◆ TASK OBJECTIVE:
Repeat, please, only the lines from the top of the data down to the line with "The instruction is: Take"; include both of those lines.

Recorded data
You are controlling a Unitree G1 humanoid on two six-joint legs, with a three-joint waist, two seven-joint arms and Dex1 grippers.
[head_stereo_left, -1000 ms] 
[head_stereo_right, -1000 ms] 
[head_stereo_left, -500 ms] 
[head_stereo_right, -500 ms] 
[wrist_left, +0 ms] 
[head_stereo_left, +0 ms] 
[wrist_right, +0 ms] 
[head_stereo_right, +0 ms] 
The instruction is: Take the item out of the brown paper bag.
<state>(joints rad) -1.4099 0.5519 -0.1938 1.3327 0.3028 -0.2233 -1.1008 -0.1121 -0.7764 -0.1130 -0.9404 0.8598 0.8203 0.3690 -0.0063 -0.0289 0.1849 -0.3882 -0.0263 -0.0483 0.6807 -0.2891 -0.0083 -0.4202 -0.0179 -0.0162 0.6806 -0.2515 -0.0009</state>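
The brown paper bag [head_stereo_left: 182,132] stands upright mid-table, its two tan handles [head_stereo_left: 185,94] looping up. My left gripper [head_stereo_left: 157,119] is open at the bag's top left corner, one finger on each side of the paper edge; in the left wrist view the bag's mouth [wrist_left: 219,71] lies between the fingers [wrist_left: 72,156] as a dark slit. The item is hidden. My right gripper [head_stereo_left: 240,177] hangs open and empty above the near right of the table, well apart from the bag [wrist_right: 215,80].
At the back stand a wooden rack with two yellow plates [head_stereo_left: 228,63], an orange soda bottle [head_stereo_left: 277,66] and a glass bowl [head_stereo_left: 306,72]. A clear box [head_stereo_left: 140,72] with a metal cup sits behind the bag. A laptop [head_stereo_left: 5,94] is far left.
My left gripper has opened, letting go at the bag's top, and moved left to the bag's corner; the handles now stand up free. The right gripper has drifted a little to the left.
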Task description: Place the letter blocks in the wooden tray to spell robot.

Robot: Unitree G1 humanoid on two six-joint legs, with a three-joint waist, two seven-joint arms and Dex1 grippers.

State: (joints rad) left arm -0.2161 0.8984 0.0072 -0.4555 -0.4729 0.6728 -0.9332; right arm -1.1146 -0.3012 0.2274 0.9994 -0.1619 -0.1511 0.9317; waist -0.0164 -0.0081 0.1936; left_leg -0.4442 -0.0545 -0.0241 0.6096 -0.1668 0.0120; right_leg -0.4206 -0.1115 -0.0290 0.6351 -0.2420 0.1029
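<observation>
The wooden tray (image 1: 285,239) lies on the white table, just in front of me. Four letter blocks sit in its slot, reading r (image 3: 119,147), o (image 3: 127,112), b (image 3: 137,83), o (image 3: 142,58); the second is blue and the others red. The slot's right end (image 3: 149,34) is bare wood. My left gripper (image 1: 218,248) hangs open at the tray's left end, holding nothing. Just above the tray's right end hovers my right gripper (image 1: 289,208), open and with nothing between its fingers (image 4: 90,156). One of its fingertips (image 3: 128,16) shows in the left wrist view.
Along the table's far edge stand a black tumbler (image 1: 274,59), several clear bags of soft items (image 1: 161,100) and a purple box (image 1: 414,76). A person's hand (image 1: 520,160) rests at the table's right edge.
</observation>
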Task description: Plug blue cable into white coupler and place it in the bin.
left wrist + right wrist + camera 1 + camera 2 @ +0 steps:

◆ EXERCISE SOLUTION:
You are controlling a Unitree G1 humanoid on two six-joint legs, with a three-joint waist, two seven-joint arms and Dex1 grippers.
[head_stereo_left, -1000 ms] 
[head_stereo_right, -1000 ms] 
[head_stereo_left, -500 ms] 
[head_stereo_right, -500 ms] 
[wrist_left, +0 ms] 
[head_stereo_left, +0 ms] 
[wrist_right, +0 ms] 
[head_stereo_right, +0 ms] 
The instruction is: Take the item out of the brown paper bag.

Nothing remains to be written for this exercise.